You have two cables, each with a power meter clamped on.
Each cable has three wires. Two form a closed circuit, and the power consumption shows up on the meter. The third forms a closed circuit with the third wire from the other cable. Neither meter shows this current.

Also, power can be supplied in other ways, like through the scaffolding, through inductance, and many other ways.

You need to measure the whole system, and not only the part you think is relevant. Unfortunately, but predictably, no such measurements were done,

Comment Re:Hoax (Score 1) 986

RTFP (Read The Fine Paper). They claim they DID measure input power themselves.

On cabling supplied by the magician. They seem to have taken Rossi's word for (a) the cables only providing DC and (b) not having any third conductor with the closed loop only being through two different cables.

And they did not measure the power of the entire system, including all the surrounding equipment.

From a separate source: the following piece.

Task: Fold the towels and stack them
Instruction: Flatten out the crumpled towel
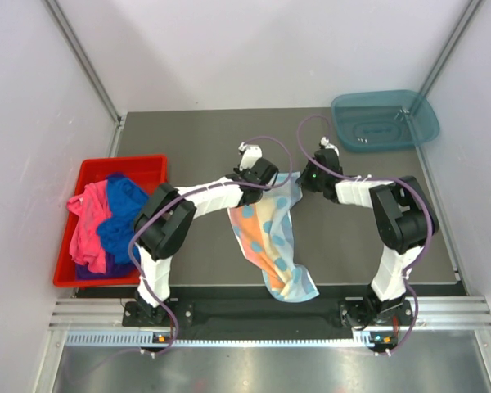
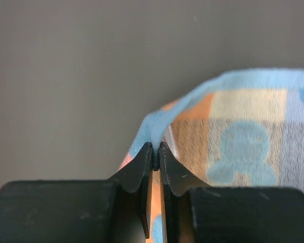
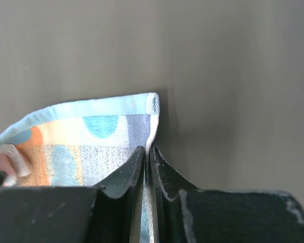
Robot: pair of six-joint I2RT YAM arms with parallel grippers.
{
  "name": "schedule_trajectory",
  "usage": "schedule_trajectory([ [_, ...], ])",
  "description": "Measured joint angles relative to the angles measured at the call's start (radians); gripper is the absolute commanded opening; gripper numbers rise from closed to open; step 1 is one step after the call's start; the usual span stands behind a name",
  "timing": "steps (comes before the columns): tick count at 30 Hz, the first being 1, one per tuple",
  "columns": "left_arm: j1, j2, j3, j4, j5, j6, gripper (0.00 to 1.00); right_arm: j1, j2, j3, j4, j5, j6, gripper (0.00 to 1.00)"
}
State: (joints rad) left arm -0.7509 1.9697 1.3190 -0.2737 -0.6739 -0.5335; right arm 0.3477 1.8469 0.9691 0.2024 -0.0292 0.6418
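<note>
Top external view: left gripper [image 1: 264,174] and right gripper [image 1: 309,177] each pinch a corner of the pastel spotted cloth towel [image 1: 272,241], frame centre, unfolded. Crumpled pink and blue towels [image 1: 106,219] fill the red plastic bin [image 1: 124,160], left. Nothing appears folded or stacked.

A bin [image 1: 127,161] sits at the left edge of the table [image 1: 196,139] with a towel pile [image 1: 106,217] in it, and a tray [image 1: 385,119] lies at the far right corner. At centre, one towel [image 1: 270,233] is pinched along its far edge by the left gripper [image 2: 155,147] and, just to its right, the right gripper [image 3: 147,149]. The towel's near end trails to the table's near edge.
</note>
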Motion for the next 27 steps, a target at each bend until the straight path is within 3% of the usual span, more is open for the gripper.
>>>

Which is what you really want to do with any over-parity claims. Every bit has to be accounted for, not just what appears to be the power source.

Comment Re:Any suffiently advanced tech... (Score 1) 986

Well, yeah, all naturally occurring non-hydrogen is a result of fusion.

Not true. Around 85% of the helium in the universe comes from the Big Bang, and only 15% has (so far, by our clock) been created by fusion. For elements heavier than lithium, it holds true[*], but the first three elements also coalesced directly from the baryon soup.

[*] For practical purposes. All elements and isotopes were produced directly during big bang, but for all but the first three, the ratio and amounts were so small that they can be disregarded. Not for Helium, though.